* Problem details
Reply with one number: the count of lines in the listing that contain the string "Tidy".

* Records shown
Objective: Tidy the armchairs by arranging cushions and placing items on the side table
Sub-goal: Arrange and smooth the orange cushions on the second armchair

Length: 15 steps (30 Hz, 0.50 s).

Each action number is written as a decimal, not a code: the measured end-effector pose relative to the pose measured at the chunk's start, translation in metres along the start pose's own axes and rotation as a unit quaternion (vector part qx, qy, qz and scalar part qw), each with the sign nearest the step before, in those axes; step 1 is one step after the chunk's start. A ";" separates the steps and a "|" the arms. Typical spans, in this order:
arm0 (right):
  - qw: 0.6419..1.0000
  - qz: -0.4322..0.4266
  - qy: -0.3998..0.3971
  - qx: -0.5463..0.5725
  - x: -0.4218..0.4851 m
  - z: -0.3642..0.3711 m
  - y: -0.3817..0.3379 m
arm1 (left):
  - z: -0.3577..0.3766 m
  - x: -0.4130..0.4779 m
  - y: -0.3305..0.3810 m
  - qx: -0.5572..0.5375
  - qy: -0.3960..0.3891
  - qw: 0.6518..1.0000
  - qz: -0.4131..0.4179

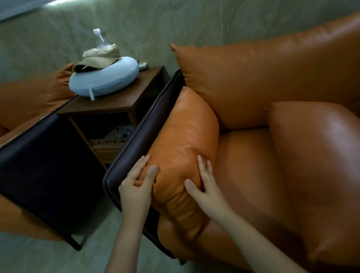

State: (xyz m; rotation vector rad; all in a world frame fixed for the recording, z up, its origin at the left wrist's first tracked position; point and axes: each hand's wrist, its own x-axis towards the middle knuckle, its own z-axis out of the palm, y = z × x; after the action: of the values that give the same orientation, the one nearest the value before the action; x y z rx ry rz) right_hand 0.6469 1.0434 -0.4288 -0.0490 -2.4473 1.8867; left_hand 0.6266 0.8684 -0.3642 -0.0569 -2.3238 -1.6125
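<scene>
Green marbled wall backs the worktop (125, 98) at far left, where cap (98, 58), neck pillow (105, 81) and bottle (100, 38) already sit. We are on the cushion step: left hand (134, 187) and right hand (206, 189) pinch the arm cushion (181, 136) at its near end, fingers (139, 168) and thumbs clamping it against the armchair's (257, 172) left side. Next, we judge, it needs pressing squarely down beside the seat.
</scene>
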 end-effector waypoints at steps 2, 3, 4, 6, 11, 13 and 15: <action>1.000 0.013 -0.011 -0.016 0.000 -0.005 -0.004 | 0.001 -0.008 0.006 0.050 0.053 0.997 -0.009; 0.999 0.016 -0.021 -0.024 -0.004 -0.013 -0.005 | 0.001 -0.015 0.011 0.090 0.077 0.993 -0.001; 0.999 0.014 -0.029 -0.034 -0.010 -0.024 -0.007 | 0.001 -0.020 0.015 0.130 0.096 0.987 0.017; 0.998 -0.004 -0.027 -0.054 -0.021 -0.055 -0.007 | 0.006 -0.027 0.025 0.195 0.127 0.970 0.074; 0.997 -0.017 0.072 -0.035 -0.058 -0.155 -0.013 | 0.048 -0.048 0.050 0.248 0.078 0.939 0.226; 0.993 -0.014 0.115 -0.011 -0.073 -0.189 -0.017 | 0.080 -0.059 0.050 0.244 -0.019 0.943 0.224; 0.990 -0.012 0.137 -0.010 -0.086 -0.213 -0.021 | 0.117 -0.071 0.047 0.179 -0.154 0.962 0.138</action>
State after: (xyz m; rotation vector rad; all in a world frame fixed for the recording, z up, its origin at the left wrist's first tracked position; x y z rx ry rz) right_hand 0.7454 1.2387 -0.3560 -0.2608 -2.2724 1.7138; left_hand 0.6769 1.0036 -0.3778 -0.5600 -2.6584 -1.0934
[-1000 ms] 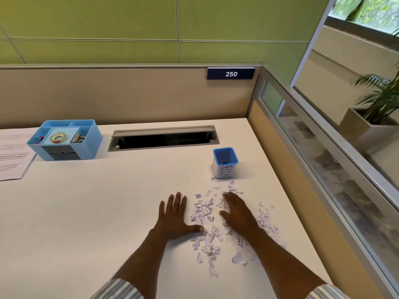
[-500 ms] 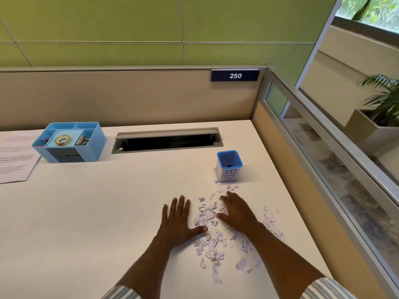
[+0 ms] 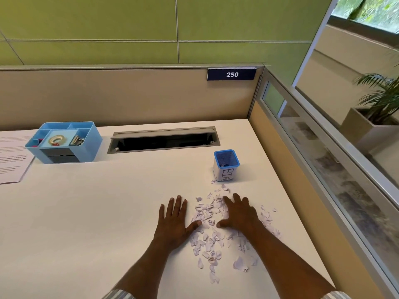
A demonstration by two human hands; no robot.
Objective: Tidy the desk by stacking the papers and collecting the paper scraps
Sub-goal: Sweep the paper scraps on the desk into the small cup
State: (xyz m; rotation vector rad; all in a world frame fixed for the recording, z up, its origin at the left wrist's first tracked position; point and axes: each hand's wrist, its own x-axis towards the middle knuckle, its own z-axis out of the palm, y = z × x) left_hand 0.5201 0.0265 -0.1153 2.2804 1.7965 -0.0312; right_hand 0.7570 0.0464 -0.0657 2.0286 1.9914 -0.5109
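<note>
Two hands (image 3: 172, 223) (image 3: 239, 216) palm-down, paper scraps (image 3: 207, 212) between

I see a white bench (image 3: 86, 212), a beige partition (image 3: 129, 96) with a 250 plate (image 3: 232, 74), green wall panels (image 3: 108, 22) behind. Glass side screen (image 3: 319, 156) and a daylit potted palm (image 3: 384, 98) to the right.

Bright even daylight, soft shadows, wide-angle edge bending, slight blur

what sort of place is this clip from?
Probably an office cubicle: a white desk against a beige partition panel carrying a dark blue "250" number plate, a grey cable-access slot in the desktop, and a light blue plastic desk organiser.
</note>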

* Solution
2